Actually, the NY Times isn't quite claiming that. They were just asking around
to confirm that _this particular ad_ was correct, and not a typo.

> @SarahMaslinNir confirmed w/ workers themselves was to make sure it was not
> a typo and a real wage.

[https://twitter.com/michaelluo/status/625083693363785728](https://twitter.com/michaelluo/status/625083693363785728)

Indeed, from the original article:

> Ads in Chinese in both Sing Tao Daily and World Journal for NYC Nail Spa, a
> second-story salon on the Upper West Side of Manhattan, advertised a
> starting wage of $10 a day. The rate was confirmed by several workers.

I'm pretty sure the Times has no evidence that this is anything like a typical
wage.

------
mc32
This is the problem with reporting in general --it's full of half truths and
poorly researched pieces.
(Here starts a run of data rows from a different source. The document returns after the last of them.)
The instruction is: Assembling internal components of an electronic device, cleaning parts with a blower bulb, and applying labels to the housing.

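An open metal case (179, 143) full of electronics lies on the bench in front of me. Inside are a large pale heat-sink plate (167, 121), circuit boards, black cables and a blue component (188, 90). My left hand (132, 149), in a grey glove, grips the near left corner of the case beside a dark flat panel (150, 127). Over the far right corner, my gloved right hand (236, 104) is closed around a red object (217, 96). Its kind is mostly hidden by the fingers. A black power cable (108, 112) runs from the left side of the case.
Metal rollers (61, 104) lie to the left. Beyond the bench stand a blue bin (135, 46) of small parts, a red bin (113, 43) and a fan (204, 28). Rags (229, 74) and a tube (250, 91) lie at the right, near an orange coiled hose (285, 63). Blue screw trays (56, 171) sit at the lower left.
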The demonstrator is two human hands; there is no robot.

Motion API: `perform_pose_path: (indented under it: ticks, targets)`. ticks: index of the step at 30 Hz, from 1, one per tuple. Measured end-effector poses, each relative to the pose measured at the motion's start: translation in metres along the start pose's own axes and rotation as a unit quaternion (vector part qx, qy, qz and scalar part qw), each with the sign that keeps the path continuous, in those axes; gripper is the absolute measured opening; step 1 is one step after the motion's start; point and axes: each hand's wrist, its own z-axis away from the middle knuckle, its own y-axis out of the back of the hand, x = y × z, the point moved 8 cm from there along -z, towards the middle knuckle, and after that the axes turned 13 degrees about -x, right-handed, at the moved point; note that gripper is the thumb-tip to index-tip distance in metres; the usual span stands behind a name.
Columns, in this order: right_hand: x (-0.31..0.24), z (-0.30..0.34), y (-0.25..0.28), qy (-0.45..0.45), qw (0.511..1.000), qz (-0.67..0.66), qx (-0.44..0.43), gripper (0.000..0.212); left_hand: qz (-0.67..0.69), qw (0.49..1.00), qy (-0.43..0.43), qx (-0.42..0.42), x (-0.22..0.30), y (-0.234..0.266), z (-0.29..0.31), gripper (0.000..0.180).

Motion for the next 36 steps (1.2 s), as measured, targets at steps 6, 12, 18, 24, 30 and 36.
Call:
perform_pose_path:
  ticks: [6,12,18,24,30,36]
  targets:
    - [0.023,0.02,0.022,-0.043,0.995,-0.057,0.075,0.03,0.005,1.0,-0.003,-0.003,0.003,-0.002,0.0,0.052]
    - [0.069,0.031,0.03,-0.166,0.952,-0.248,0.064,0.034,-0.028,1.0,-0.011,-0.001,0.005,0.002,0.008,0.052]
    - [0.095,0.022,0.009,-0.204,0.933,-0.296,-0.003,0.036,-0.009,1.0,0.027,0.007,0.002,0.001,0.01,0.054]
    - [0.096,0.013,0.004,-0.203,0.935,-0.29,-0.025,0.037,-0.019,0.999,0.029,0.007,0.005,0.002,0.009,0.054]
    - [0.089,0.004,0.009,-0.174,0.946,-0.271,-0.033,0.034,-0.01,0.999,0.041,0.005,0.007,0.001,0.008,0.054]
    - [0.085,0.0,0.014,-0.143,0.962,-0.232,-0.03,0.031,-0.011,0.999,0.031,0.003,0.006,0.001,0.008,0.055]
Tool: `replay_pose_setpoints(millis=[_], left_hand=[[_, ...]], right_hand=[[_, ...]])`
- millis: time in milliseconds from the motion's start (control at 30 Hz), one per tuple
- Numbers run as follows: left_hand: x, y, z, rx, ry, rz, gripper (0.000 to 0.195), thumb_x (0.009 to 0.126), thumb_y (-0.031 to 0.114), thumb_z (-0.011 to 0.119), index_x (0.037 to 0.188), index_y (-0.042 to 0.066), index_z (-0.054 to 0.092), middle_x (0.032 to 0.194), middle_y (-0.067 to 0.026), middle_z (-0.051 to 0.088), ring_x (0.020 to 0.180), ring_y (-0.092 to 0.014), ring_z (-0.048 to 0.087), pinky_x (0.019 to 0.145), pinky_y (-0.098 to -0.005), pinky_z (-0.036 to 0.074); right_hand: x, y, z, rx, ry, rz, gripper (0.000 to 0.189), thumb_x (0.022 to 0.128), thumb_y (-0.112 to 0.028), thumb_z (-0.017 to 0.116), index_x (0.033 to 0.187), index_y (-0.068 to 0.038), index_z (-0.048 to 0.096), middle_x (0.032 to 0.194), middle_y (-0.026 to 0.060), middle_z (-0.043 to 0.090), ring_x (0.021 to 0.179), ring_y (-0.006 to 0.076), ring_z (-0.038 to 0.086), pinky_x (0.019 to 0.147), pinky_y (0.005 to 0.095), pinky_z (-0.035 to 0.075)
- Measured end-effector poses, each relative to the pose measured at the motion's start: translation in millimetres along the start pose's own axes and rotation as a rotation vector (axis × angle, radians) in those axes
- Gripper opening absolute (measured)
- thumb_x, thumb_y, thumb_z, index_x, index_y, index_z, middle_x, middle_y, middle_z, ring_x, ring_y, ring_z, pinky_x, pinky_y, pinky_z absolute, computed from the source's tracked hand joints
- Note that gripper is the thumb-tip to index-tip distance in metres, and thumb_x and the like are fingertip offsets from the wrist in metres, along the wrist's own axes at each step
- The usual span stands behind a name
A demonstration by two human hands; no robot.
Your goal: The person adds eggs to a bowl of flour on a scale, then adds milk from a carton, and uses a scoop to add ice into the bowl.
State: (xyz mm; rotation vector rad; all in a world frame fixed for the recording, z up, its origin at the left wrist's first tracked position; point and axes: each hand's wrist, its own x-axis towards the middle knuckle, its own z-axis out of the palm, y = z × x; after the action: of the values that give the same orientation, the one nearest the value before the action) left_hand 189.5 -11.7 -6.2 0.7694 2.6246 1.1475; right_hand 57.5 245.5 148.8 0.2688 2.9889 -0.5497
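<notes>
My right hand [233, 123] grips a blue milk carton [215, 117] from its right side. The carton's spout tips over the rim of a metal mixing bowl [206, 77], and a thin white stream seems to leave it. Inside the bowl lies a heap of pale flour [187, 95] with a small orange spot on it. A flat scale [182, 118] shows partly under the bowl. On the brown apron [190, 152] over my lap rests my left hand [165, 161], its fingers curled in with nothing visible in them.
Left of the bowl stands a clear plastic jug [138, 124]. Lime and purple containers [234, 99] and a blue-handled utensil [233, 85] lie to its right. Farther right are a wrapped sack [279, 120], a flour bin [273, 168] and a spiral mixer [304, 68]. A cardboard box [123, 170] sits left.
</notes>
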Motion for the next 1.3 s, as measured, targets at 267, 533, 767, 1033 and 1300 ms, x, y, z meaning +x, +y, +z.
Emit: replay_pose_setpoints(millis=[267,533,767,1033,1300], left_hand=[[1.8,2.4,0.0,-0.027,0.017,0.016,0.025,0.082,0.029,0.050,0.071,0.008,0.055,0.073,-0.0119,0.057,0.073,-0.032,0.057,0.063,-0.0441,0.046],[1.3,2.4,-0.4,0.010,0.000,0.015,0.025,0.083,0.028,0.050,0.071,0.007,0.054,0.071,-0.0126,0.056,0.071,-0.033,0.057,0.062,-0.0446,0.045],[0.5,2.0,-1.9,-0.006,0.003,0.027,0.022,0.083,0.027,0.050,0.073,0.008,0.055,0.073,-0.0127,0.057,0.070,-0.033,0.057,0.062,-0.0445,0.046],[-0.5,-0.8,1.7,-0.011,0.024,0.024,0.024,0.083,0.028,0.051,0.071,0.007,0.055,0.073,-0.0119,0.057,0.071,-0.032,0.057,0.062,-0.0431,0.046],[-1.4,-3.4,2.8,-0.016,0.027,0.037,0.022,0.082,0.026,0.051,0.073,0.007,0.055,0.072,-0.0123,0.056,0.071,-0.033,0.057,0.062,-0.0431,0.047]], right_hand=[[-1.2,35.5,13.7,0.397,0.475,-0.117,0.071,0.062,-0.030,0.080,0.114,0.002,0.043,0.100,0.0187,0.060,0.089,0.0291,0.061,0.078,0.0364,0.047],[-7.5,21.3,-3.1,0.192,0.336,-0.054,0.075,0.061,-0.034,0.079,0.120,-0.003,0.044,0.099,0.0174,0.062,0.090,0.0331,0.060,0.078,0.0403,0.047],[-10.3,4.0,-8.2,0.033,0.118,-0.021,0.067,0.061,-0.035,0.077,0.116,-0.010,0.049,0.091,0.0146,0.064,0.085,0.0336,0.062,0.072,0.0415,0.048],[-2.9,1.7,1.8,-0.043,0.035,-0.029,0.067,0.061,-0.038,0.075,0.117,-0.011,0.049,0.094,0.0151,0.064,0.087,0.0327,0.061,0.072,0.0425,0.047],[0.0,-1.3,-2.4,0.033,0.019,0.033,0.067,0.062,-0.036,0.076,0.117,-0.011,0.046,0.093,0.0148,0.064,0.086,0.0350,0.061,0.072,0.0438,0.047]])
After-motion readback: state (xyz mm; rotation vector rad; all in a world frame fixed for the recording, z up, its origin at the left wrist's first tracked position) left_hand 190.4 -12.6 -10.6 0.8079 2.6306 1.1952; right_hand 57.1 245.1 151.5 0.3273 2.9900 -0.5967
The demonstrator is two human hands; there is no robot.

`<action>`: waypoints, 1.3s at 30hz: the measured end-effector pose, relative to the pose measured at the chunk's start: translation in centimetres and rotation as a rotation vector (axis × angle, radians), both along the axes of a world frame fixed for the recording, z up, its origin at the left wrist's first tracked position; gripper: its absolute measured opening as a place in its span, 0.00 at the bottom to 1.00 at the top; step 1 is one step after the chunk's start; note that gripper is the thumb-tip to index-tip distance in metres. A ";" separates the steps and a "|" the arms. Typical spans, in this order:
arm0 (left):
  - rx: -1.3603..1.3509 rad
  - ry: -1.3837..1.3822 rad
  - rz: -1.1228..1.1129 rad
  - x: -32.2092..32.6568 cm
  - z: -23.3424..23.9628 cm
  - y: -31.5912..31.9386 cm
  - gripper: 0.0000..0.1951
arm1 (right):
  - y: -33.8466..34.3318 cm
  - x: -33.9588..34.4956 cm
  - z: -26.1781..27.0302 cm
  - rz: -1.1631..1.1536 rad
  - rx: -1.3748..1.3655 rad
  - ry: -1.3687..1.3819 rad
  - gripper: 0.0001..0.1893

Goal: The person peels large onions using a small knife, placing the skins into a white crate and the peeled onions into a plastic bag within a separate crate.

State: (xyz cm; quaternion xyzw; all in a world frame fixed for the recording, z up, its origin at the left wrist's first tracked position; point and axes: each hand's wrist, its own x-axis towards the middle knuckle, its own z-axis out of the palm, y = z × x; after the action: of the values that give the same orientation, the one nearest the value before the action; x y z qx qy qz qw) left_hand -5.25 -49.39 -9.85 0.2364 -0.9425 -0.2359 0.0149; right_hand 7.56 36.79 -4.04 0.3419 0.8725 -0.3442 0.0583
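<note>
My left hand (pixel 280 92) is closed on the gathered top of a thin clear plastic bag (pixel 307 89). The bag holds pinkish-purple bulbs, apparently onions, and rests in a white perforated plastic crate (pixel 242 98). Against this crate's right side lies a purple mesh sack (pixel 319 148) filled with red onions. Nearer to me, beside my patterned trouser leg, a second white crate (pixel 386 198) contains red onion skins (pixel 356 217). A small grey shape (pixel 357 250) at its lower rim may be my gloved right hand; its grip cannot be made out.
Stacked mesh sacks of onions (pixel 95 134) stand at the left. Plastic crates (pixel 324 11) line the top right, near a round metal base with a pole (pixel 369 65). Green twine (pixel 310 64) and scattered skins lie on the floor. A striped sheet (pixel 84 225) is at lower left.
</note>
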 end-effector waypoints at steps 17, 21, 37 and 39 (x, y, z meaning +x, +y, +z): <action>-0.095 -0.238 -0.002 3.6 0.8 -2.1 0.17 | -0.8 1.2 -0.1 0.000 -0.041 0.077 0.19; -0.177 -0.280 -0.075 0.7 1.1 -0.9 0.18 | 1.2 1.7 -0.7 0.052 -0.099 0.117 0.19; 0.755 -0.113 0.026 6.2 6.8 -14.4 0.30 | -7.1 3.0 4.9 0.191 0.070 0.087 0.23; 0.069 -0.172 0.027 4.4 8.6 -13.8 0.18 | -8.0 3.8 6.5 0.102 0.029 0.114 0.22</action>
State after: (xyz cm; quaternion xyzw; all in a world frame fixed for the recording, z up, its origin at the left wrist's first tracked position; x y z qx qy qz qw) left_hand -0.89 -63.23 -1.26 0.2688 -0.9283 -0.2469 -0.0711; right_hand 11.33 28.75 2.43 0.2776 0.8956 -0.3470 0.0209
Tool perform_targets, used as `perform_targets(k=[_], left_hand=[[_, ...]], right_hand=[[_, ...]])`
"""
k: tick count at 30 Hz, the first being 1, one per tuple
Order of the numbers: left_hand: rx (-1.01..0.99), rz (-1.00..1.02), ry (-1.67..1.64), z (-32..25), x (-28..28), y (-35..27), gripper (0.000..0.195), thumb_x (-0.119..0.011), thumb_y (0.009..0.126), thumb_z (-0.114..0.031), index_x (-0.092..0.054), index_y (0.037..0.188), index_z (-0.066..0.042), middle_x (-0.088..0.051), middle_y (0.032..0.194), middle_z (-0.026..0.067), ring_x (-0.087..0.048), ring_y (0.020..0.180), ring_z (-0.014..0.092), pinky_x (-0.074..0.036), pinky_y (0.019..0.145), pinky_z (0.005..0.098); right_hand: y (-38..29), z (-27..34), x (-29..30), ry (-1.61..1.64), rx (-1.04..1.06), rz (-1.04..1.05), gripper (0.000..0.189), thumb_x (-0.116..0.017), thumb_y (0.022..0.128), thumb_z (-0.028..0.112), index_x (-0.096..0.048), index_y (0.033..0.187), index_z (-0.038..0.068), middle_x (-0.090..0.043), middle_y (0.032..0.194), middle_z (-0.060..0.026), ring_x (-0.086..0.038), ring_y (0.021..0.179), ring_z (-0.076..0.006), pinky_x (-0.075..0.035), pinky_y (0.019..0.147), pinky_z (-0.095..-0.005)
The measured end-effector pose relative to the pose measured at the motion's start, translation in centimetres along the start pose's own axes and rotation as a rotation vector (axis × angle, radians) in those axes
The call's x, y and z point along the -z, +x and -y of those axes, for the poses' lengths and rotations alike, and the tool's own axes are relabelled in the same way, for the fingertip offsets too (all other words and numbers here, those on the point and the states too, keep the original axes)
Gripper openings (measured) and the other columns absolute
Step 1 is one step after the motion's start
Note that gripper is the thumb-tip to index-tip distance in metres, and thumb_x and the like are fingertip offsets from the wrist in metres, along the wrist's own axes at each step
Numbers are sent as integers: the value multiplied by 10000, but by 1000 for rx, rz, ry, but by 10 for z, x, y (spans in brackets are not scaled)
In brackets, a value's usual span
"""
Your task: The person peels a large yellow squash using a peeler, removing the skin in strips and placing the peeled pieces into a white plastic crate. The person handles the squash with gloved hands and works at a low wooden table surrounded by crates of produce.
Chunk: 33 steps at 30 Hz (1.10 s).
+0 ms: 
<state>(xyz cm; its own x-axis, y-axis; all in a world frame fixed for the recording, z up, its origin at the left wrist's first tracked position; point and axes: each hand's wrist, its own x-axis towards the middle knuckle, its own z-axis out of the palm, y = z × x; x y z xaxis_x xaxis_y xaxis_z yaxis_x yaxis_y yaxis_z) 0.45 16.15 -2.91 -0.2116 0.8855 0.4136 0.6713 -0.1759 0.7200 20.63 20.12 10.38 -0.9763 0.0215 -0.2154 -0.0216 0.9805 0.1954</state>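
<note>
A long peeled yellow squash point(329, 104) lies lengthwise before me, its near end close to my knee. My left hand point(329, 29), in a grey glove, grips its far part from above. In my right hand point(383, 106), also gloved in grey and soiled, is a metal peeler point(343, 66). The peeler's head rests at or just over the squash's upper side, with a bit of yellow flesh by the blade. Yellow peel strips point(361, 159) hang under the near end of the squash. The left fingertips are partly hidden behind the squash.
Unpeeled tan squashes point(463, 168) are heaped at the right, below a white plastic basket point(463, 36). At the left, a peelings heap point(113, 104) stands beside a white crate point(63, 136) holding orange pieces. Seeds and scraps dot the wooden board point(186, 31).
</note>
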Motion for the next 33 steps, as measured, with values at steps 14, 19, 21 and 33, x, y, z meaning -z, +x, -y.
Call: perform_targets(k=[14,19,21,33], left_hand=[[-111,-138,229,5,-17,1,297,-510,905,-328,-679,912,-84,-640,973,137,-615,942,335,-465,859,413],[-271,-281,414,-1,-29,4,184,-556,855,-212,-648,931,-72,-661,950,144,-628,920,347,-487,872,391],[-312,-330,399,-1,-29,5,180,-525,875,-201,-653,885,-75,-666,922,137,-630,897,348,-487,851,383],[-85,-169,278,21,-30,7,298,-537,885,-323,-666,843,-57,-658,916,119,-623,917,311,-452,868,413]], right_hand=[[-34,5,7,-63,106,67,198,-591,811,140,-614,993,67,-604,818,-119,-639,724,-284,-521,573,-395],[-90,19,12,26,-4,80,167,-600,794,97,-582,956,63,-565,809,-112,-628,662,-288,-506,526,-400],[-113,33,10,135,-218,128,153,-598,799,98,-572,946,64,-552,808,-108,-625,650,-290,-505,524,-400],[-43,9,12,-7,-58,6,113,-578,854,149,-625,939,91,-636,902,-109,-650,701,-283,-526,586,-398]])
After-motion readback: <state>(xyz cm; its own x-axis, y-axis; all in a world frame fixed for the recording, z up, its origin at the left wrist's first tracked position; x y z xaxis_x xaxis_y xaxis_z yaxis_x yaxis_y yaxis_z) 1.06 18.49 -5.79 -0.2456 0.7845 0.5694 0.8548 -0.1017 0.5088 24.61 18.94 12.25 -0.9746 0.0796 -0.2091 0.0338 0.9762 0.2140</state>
Many of these pieces are political one way or
another.

They need better editors and fact checkers and other news organs, such as NPR
or HuufPo or Fox, etc., which pick up the flame, should not pick up these
stories and take them as self evident truths. They should at least do some
rudimentary fact-checking if only as rudimentary as ECC. But no, then
narratives would die.

Either they want to portray the struggle of the meek in the face of the
oppressor. Or they want to forward an agenda. It's as if they want to be the
hero or heroin. But at the same time they want to be known as having
journalistic integrity and it seems this is just a mirage. It's all
propaganda.

Sometimes I think they just want to provide catharsis for the upper middle
class. Oh, we're better than those other middling people, we care. We truly
feel sorry and truly want to bring better things to the disadvantaged --but
it's all to lessen their own guilt.

There is nothing wrong with saying, a few nail salons are found to exploit a
few new immigrants... But no, it has to be a widesweeping generalization,
demonizing all nail operators --who can't retaliate against the machine that
is the nyt.

I think someone has brought up the idea of a "genius" for these kinds of
hitpieces where people with subject matter knowledge or expertise could
comment.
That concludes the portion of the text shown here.